During the first half of Earth’s existence, its atmosphere and oceans were largely free of O₂. This gas appears to have been produced by cyanobacteria in the pre-GOE ocean, but in these early days O₂ it was rapidly destroyed by reactions with exposed minerals and volcanic gases.

Poulton, Bekker and colleagues discovered that rare isotopic signatures of sulfur disappear but then reappear, suggesting more O₂ rises and falls in the atmosphere during the GOE. It wasn’t the only “event”.

“Earth was not ready for oxygenation when oxygen began to be produced. Earth needed time to evolve biologically, geologically and chemically to handle the oxygenation,” Ostrander said. “It’s like a balancing act. You have oxygen production, but you have so much oxygen destruction, nothing happens. We’re still trying to figure out when we tipped the scales completely and the Earth couldn’t go back into an anoxic atmosphere.” “

On the map O₂ levels in the ocean during the GOE, the research team relied on Ostrander’s expertise with stable thallium isotopes.

Isotopes are atoms of the same element that have unequal numbers of neutrons, giving them slightly different masses. The isotope ratios of a particular element have fueled discoveries in archaeology, geochemistry, and many other fields.

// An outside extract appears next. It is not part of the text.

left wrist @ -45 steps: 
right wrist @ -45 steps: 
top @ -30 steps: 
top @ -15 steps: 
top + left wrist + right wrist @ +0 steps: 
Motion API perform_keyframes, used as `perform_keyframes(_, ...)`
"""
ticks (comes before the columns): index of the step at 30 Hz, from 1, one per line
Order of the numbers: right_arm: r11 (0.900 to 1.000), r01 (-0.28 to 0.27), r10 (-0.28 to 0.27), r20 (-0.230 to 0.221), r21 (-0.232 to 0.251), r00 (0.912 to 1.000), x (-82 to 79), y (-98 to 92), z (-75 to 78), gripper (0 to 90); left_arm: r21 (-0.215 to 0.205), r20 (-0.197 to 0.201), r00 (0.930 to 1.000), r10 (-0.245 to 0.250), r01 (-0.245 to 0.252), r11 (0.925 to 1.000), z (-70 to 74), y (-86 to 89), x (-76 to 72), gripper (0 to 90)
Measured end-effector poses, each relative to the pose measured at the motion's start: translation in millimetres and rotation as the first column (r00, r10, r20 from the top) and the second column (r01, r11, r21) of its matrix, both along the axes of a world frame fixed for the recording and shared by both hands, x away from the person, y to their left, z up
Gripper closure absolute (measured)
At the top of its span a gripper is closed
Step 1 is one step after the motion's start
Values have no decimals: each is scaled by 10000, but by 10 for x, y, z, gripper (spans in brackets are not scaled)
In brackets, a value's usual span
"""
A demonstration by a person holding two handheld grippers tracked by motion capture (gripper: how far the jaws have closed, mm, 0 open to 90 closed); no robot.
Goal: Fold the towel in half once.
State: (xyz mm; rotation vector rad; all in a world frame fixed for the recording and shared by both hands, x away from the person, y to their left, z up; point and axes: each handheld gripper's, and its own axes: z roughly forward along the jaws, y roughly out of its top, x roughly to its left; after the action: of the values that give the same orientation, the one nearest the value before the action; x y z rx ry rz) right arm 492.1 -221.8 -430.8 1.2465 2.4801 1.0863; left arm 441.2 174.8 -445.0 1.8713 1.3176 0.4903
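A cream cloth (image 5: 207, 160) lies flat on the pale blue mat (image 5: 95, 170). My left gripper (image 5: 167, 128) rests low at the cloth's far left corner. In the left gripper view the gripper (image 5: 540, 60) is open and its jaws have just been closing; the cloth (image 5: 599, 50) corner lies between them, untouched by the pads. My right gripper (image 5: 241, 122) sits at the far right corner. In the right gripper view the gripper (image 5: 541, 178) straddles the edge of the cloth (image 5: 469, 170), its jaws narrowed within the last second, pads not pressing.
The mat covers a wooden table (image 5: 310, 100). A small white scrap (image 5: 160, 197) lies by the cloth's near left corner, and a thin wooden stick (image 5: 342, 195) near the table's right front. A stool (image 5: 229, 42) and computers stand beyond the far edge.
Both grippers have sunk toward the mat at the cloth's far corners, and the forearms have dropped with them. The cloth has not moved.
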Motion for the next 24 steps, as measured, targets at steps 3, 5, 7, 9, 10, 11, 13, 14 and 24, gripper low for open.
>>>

Advances in mass spectrometry have allowed scientists to accurately analyze isotope ratios for elements further and further up the periodic table, such as thallium. Fortunately for Ostrander and his team, thallium isotope ratios are sensitive to the burial of manganese oxide on the seafloor, a process that requires O₂ in sea water.

The team examined thallium isotopes in the same marine shales that were recently shown to trace atmospheric oxygen₂ fluctuations during the GOE with rare sulfur isotopes.

In the shales, Ostrander and his team found a noticeable enrichment of the lighter isotope thallium (²⁰³Tl), a pattern best explained by the burial of manganese oxide on the sea floor and thus the accumulation of O₂ in sea water.

These enrichments were found in the same samples lacking rare sulfur isotope signatures, and therefore the atmosphere was no longer anoxic. The icing on the cake: ²⁰³The Tl enrichment disappears when rare sulfur isotopic signatures return. These findings were confirmed by enrichment of redox-sensitive elements, a more classical tool for monitoring changes in ancient O₂.

“When sulfur isotopes say the atmosphere has become oxygenated, thallium isotopes say the oceans have become oxygenated. And when sulfur isotopes say the atmosphere has flipped back to anoxic again, thallium isotopes say the same for the ocean,” Ostrander said.

“So the atmosphere and ocean were oxygenating and deoxygenating together. This is new and great information for those interested in the ancient Earth.”